A Hybrid Stacking Ensemble Approach for Diabetes Classification on Imbalanced Clinical Data
Main Article Content
Abstract
Diabetes mellitus is a common chronic disease which afflicts people worldwide. It presents great challenges for medical care because of the complications that are related to it. So it is important to diagnose and treat diabetes China can give every diabetic the chance of a healthy life. The Peidemo Diabetes Prediction System described in this paper is a strong example of ensemble learning. It uses XGBoost, LightGBM, and Adaboost classifiers as base classifiers in an ensemble setting together with logistic regression for meta learning. Synthetic minority over-sampling technique combined with edited nearest neighbors (SMOTEENN) is applied to the dataset so that the model can generalize. Pima Indian Diabetes dataset had gone through a complete pre-processing including cleaning data, balancing data, and scaling assignments. The model was evaluated with the training/test partition being 80% for training and 20% for testing.
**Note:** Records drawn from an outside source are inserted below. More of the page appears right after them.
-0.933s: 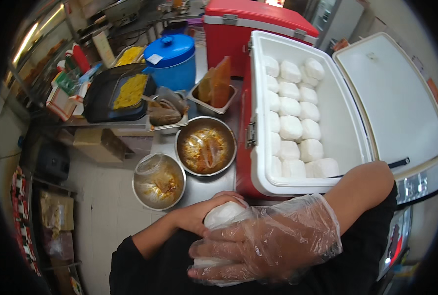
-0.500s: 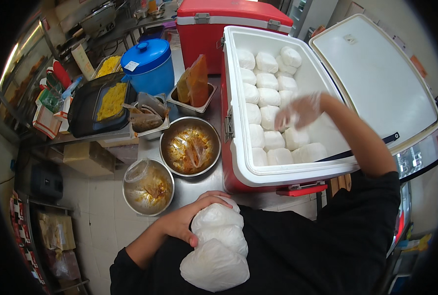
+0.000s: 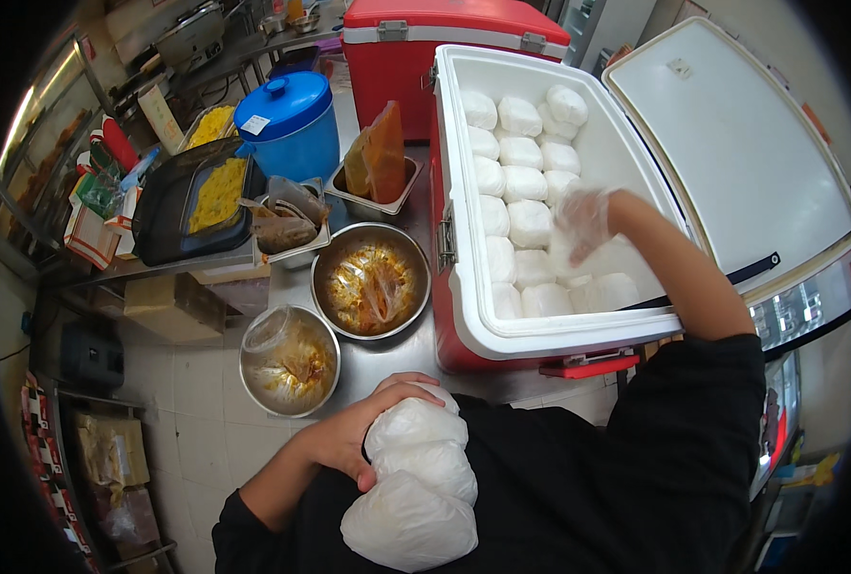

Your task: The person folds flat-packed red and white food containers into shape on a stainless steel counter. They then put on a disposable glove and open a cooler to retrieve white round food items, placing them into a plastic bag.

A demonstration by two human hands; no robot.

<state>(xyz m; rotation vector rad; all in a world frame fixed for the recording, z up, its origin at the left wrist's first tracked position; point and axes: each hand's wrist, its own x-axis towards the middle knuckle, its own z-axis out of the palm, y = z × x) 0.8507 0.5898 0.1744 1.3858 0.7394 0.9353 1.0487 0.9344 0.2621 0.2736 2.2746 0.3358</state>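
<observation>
Left hand [image 3: 354, 435] cups stacked white bags [image 3: 416, 483], stack's long axis running toward body. Gloved right hand [image 3: 583, 220], fingers spread, inside cooler [image 3: 464, 287] on packets [image 3: 526, 222].

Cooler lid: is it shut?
No, the lid is swung fully open, showing white bags packed inside the cooler.

Around the right hand [image 3: 583, 218], in its clear glove, the cooler [image 3: 464, 316] is red outside and white inside, packed with white bags [image 3: 529, 222]. Against the left hand [image 3: 363, 435] lie three white bags [image 3: 416, 478]. Beyond it, the lidded tub [image 3: 292, 124] is blue.
</observation>
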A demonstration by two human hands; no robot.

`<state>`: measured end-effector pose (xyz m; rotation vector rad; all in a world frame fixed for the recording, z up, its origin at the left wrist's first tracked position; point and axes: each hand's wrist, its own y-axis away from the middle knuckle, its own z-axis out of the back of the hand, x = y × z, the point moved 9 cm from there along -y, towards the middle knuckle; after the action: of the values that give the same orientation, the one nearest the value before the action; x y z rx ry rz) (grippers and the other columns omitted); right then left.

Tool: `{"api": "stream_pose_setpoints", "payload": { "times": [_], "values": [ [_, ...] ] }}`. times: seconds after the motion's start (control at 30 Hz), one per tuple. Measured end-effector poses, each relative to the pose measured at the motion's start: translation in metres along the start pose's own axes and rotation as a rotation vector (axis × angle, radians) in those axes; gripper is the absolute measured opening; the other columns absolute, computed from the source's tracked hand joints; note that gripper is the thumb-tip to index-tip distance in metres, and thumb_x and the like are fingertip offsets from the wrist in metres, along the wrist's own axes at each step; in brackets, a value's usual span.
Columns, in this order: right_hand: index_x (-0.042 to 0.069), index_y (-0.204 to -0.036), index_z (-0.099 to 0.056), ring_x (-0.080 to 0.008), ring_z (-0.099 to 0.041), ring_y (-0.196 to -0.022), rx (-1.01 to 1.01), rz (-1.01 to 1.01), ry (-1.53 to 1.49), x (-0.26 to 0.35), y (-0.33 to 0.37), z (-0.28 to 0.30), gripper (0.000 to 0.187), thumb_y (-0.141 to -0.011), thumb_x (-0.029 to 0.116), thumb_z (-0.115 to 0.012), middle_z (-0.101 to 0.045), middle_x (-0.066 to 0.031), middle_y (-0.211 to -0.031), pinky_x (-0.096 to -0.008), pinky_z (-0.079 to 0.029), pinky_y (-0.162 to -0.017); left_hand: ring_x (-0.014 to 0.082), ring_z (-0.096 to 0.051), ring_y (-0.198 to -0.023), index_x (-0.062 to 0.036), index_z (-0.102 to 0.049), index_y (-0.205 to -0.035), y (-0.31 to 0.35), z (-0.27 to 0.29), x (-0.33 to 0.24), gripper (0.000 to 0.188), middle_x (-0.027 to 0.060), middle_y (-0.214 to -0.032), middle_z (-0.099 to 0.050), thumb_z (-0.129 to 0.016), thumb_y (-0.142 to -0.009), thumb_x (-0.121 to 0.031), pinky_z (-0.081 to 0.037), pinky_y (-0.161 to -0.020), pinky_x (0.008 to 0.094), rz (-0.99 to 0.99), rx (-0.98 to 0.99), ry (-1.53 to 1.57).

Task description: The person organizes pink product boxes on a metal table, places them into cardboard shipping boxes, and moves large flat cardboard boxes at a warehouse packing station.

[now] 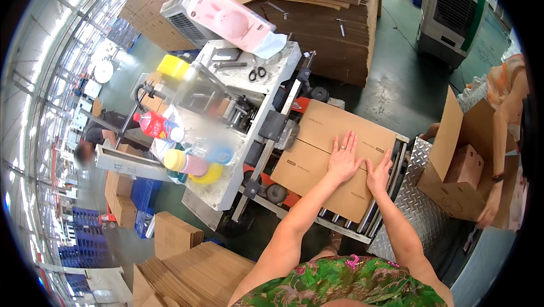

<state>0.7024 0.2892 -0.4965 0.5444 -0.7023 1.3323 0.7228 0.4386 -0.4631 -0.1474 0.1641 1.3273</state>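
Note:
A brown cardboard carton (317, 126) lies on the roller conveyor (403, 154) in front of me, its top flaps folded down to meet at a middle seam. My left hand (344, 160) rests flat on the top near the seam, fingers stretched out. Beside it, my right hand (378, 175) touches the carton near its right edge, its fingers extended and the thumb apart. Neither hand grips anything. Left of the carton stands the sealing machine (272, 126), with black rollers beside the conveyor.
On the machine's top are scissors (257, 73), a red-labelled bottle (153, 124) and a pink box (226, 15). At right, a co-worker's arms (501, 131) reach around an open carton (453, 160) by a metal plate (413, 193). Flat cardboard stacks (198, 273) stand lower left.

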Motion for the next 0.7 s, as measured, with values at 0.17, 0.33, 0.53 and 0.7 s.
{"api": "stream_pose_setpoints", "payload": {
  "times": [0.17,0.33,0.53,0.7],
  "values": [
    [0.007,-0.148,-0.002,-0.0475,-0.041,-0.121,0.105,0.036,-0.051,0.039,-0.002,-0.064,0.083,-0.089,0.032,-0.056,-0.025,-0.0291,-0.141,-0.0486,-0.043,-0.094,0.0286,-0.009,-0.143,0.0022,-0.025,-0.143,0.029,0.002,0.028,0.067,0.0156,-0.154,-0.016,-0.042,-0.092,-0.037,-0.006,-0.114,0.0505,0.12,-0.113,-0.071],
    [-0.004,-0.145,-0.015,-0.0353,-0.029,-0.135,0.191,0.261,-0.22,0.009,-0.013,-0.061,0.065,-0.094,0.019,-0.048,-0.029,-0.0247,-0.145,-0.0402,-0.027,-0.11,0.034,-0.019,-0.139,0.0017,-0.036,-0.137,0.112,0.047,0.016,0.063,0.0185,-0.15,-0.022,-0.057,-0.083,-0.02,-0.017,-0.112,0.0473,0.109,-0.376,0.204],
    [-0.001,-0.119,-0.052,-0.0246,-0.057,-0.09,0.426,0.254,-0.049,-0.132,0.048,-0.031,0.032,-0.093,0.017,-0.055,-0.057,-0.0151,-0.107,-0.0338,-0.048,-0.08,0.0395,-0.033,-0.127,-0.0013,-0.048,-0.124,0.303,0.119,0.08,0.058,0.0217,-0.137,-0.034,-0.068,-0.072,-0.016,-0.03,-0.103,0.0482,0.535,-0.658,-0.019],
    [0.002,-0.1,-0.055,-0.0081,-0.047,-0.051,0.722,-0.179,-0.55,-0.238,0.108,-0.011,0.014,-0.091,0.012,-0.057,-0.052,-0.0037,-0.073,-0.0213,-0.036,-0.04,0.0407,-0.035,-0.125,-0.0015,-0.049,-0.122,0.497,0.181,0.078,0.058,0.0226,-0.135,-0.037,-0.069,-0.07,-0.015,-0.031,-0.102,0.0485,0.901,-0.773,-0.334]
  ]
}}
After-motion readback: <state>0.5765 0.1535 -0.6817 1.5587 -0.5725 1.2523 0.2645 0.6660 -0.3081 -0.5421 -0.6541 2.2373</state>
It had a predictive accuracy rate to 93.7% and an area under the receiver operating characteristic curve (AUC) of 0.97. Thus the results of this study show that combining base classifiers in a stacked ensemble can capture complex feature interactions and solve the problem of class imbalance in diabetes prediction effectively. As a method of clinical decision support, the methodology offers great promise. It helps companies in providing their employees with quality healthcare at an affordable cost and even an equal opportunity to develop skills for the future.